— Exercise instructions —
Work through the material below and tally the lines holding "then"; only the tally should be returned.

— Data block —

§

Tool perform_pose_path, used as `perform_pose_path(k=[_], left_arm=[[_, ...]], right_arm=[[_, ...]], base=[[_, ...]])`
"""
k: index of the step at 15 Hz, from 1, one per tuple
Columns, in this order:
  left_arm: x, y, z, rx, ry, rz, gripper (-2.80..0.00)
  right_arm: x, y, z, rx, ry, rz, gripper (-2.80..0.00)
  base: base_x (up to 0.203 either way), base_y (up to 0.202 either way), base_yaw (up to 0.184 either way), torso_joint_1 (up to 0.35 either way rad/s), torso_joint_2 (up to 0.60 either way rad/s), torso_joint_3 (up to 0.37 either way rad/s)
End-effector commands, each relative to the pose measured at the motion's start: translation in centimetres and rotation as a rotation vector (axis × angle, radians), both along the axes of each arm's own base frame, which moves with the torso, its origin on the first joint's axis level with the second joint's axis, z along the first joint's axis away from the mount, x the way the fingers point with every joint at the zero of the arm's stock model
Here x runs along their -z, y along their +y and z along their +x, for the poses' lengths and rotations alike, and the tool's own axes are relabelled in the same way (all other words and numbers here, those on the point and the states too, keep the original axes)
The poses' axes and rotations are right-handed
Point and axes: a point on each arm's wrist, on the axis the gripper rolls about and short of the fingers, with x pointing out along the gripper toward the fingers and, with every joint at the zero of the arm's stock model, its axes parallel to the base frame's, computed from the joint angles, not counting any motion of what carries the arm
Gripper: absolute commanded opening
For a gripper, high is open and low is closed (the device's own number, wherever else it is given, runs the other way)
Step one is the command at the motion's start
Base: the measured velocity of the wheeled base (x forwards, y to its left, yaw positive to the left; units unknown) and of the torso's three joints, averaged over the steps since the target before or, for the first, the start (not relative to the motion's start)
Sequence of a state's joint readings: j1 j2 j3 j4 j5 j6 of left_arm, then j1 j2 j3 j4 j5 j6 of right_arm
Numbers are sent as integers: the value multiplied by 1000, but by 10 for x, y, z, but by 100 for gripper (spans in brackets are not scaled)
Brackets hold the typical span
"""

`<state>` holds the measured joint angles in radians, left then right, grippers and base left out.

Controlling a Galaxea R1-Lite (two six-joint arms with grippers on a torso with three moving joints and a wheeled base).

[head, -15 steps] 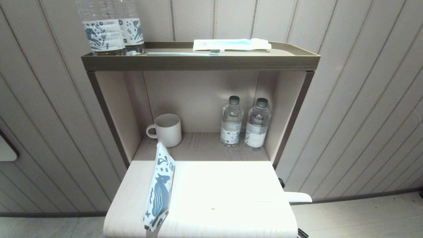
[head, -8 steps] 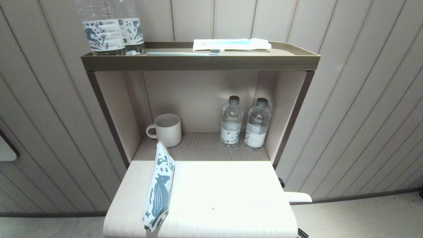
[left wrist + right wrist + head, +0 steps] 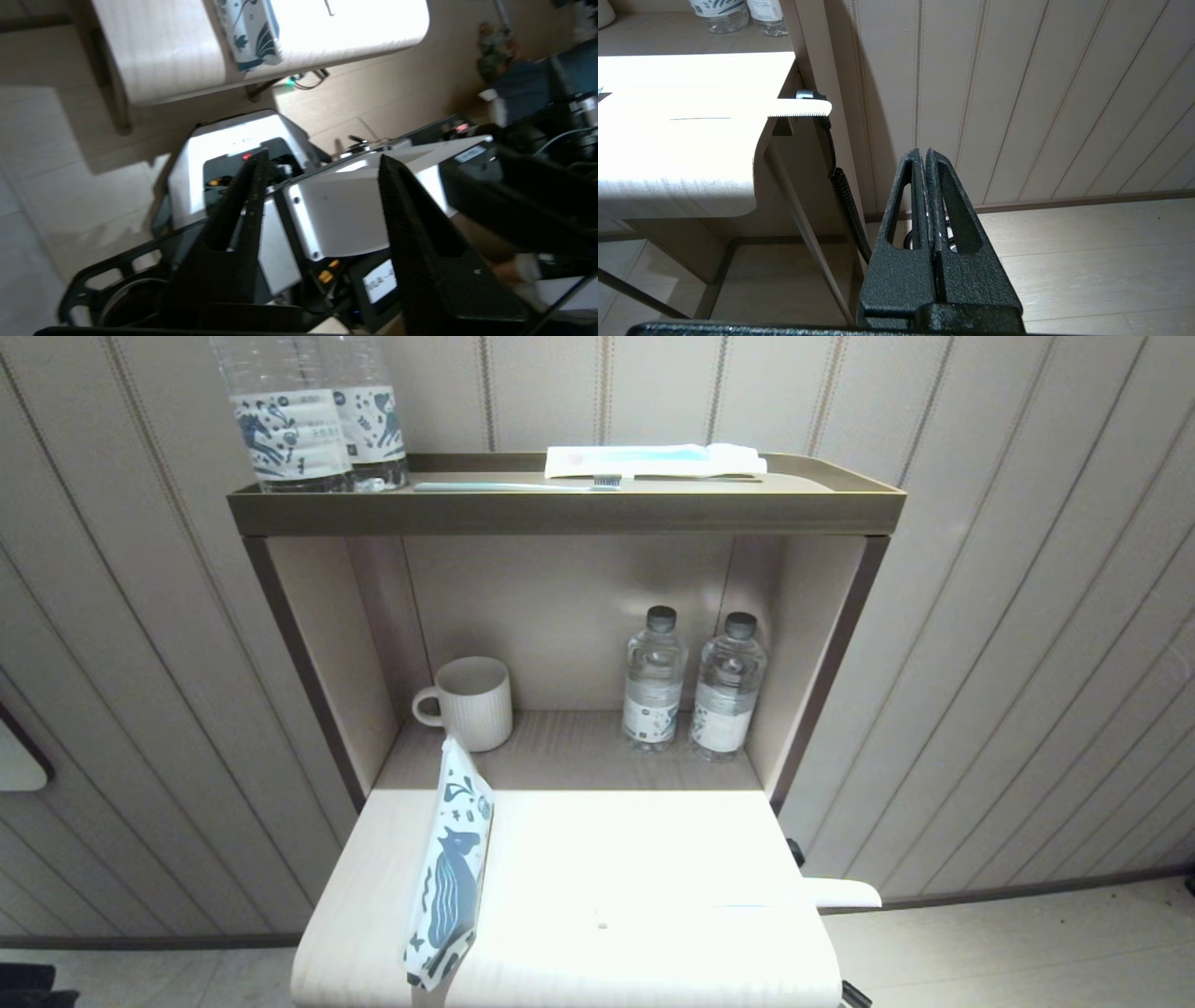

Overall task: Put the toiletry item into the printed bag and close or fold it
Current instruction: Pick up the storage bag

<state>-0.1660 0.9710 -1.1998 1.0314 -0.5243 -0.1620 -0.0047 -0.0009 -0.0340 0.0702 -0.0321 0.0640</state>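
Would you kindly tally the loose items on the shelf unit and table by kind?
Water bottles: 4
Mug: 1
Toothbrush: 1
Blue-banded packet: 1
Printed bag: 1
White stick: 1
Total: 9

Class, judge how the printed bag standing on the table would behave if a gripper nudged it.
The printed bag is probably floppy and light: thin, flat plastic. Standing on a narrow edge of the table, it would likely tip over rather than slide.

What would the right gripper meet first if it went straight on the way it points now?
Probably the striped wall panel, beside the table; nothing shows between it and the shut right gripper, though depth is unclear.
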Motion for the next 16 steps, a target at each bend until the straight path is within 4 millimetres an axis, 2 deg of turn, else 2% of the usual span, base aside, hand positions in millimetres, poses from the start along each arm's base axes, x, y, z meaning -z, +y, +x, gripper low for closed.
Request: perform_pose_path(k=[1, 2, 5, 6, 8, 11, 12, 15, 16], left_arm=[[1, -11, 14, 34, 41, -1, 0], [7, -19, 25, 20, 38, 39, 0], [39, -46, 76, -87, 51, 140, 0], [48, -57, 85, -89, 70, 165, 0], [55, -72, 106, -122, 72, 181, 0], [69, -91, 145, -251, -19, 254, 0], [70, -95, 153, -290, -57, 268, 0], [71, -101, 151, -264, -67, 275, 0], [77, -105, 154, -257, -52, 283, 0]], right_arm=[[0, 0, 0, 0, 2, 0, -280], [0, 0, 0, 0, 1, 0, -280], [0, 0, 0, 0, 1, 0, -280], [0, 0, 0, 0, 1, 0, -280], [0, 0, 0, 0, 1, 0, -280], [0, 0, 0, 0, 0, 0, -280], [0, 0, 0, 0, 1, 0, -280], [0, 0, 0, 0, 1, 0, -280], [0, 0, 0, 0, 2, 0, -280]], base=[[0, 0, 0, 0, 0, 0], [0, 0, 0, 0, 0, 0], [0, 0, 0, 0, 0, 0], [0, 0, 0, 0, 0, 0], [0, 0, 0, 0, 0, 0], [0, 0, 0, 0, 0, 0], [0, 0, 0, 0, 0, 0], [0, 0, 0, 0, 0, 0], [0, 0, 0, 0, 0, 0]])
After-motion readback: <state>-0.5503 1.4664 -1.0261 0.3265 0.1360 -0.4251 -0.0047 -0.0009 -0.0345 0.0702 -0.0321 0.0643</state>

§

— Answer below —
2